Драмы Тоболкина — это доверительный задушевный рассказ о личных переживаниях героев; в его пьесах, как правило, говорится о делах будничных, заурядных, Это драматические притчи о времени, о людях наших дней. В повседневности, в биографиях житейских будней писатель умеет выявить устремленность всеобщих надежд и чаяний.
Играть такие пьесы трудно, ибо они обманчиво простодушны. Есть в них и открытая исповедальность, порой даже обнаженность интимных чувств. И жесткая непримиримость, почти воинственный максимализм требовательности героев к самим себе. Многие из них можно играть как острые психологические драмы, а можно ставить и как трагикомедии. Такова, к примеру, та же пьеса «Про Татьяну».
Герои этих пьес, как и сам писатель, живут на тюменской земле. Среднерусская Россия — земля суровая. Но и щедрая. Взращивает она своих людей строго, требовательно, зато не скупится наделять их и мужеством и добротой. Часто встречаем мы тут характер недюжинный, будто всеми корнями своими уходящий вглубь, в сами истоки земли родной, мечтами же устремляющийся ввысь к солнцу. Таковы и любимые герои Тоболкина.

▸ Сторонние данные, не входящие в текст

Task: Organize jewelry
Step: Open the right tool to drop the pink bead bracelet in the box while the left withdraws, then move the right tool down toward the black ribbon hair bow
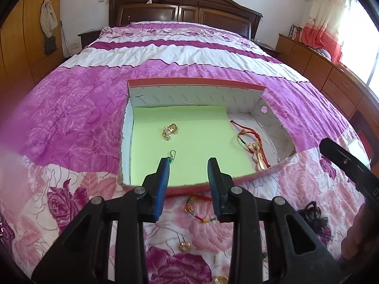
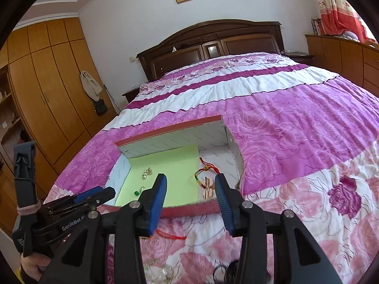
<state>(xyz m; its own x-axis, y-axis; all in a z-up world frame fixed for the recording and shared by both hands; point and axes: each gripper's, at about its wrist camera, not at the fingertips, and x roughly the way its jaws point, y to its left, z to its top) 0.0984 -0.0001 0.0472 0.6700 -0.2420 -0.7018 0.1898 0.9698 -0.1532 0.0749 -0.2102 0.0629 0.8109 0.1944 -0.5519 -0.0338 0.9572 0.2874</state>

Пьесы его ставилась в театрах Тобольска и Тюмени, Армавира и Москвы, на Украине и в Чувашии, в Башкирии, Казахстане, Татарии, Грузии; ставились в Болгарии. По сценарию, созданному А. Симуковым на основе пьесы «Жил-был Кузьма», на Мосфильме в 1980 году был снят одноименный фильм. Но, думается, лучшие постановки его пьес — еще где-то впереди.